Newcomers to province lead in being physically active: Survey

By Tyler Marr
October 3, 2018 - 2:00pm

People who moved to Canada in the last five years are the most physically active demographic in Saskatchewan.

That comes according to a survey conducted by Insightrix Research and published by the Saskatchewan Parks and Recreation Association. It found, of a random sample of 805 people over the age of 18, 46 per cent of newcomers reported they were receiving the recommended 2.5 hours of physical activity per week, and 31 per cent are more active than the suggested amount.

The survey also found just 19 per cent of people in Saskatchewan receive the recommended amount of physical activity, though 23 per cent achieve more. However, 58 per cent of those surveyed in the province are less active than the Government of Canada’s recommendation.

Annette McGovern, executive director of the Battlefords Immigration Resource Centre was not surprised by the findings. She said newcomers to Canada typically come from warmer climates and are used to being active outdoors. This spurs an introduction of sports many played in their native countries to their new communities in the province. The centre, she said, does assist newcomers in facilitating access to time at facilities, assembling teams and advertising.
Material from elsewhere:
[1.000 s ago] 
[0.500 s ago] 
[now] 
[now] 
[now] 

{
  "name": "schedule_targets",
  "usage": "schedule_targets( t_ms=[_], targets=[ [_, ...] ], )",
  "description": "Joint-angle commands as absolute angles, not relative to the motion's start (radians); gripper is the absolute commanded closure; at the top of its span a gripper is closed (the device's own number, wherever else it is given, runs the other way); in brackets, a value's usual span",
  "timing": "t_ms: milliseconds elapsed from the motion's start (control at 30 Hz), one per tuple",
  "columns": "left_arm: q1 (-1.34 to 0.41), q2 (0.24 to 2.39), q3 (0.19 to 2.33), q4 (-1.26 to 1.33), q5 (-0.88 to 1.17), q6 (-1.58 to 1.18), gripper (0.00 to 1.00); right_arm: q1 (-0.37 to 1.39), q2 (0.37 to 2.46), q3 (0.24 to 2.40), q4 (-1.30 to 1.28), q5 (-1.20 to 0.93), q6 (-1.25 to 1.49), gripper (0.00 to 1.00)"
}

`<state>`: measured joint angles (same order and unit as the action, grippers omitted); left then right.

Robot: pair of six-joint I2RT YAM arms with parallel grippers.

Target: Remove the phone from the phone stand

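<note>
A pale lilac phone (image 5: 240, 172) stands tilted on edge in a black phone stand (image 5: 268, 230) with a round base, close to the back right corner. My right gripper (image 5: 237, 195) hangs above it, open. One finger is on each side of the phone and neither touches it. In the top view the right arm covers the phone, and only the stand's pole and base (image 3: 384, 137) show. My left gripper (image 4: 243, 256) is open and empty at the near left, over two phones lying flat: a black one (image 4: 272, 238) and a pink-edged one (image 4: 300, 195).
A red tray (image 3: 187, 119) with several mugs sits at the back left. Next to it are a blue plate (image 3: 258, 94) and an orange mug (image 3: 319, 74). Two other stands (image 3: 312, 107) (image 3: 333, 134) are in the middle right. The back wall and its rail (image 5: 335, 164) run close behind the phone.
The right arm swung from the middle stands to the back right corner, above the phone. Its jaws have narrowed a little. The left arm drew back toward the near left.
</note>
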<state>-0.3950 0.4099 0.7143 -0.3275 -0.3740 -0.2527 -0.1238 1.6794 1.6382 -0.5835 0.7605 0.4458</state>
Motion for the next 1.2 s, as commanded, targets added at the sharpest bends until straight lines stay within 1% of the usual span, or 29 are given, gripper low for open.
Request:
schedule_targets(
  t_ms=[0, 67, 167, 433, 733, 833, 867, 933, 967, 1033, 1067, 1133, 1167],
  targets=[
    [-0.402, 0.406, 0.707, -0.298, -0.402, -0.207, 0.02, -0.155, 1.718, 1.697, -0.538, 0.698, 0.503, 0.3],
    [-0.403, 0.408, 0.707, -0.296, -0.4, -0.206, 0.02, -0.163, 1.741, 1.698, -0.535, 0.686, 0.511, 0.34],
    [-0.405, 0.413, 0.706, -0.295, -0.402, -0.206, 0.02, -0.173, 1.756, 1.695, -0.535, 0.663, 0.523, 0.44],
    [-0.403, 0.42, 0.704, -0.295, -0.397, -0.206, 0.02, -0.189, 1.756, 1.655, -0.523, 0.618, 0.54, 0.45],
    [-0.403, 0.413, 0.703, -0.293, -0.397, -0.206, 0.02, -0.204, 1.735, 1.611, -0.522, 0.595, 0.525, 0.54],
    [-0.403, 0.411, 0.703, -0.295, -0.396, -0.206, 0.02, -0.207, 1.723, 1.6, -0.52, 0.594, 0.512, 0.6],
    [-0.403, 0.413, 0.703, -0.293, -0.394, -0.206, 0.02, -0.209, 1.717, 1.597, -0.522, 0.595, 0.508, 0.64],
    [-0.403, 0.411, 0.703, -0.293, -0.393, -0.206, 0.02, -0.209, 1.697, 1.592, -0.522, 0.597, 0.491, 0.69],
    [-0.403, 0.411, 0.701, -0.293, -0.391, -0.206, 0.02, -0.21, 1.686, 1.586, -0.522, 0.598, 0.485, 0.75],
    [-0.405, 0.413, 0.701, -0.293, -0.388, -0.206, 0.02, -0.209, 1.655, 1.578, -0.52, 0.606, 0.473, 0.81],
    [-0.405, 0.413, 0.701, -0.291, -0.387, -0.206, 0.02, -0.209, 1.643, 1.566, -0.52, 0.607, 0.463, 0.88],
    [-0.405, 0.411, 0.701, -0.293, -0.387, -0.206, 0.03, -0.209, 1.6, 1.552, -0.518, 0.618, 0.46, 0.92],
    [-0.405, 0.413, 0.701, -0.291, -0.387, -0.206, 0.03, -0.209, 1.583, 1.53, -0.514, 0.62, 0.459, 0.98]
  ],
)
“[Newcomers] have been trying to get things together at the field house amongst themselves and it kind of spills over into the Canadian folks that are interested,” McGovern said, noting a growth in sports like pickleball, cricket, soccer and basketball.

McGovern called music, dance and sport an “international language” and a chance for new residents of Canada to strengthen their ties to the community.

“They can get out and mingle among the Canadians and feel like they belong,” she said. “That is why we really push it.”

The survey did, however, found Saskatchewan people are making an effort to be more physically active. Of those surveyed, 67 per cent said they had made strides in becoming more active over the last year, inducing 77 per cent of newcomers, 69 per cent of Indigenous and LGBTQ people and 64 per cent of those living with disabilities.

Overall, 73 per cent of respondents described themselves as somewhat or very active, an increase from 63 per cent in 2017.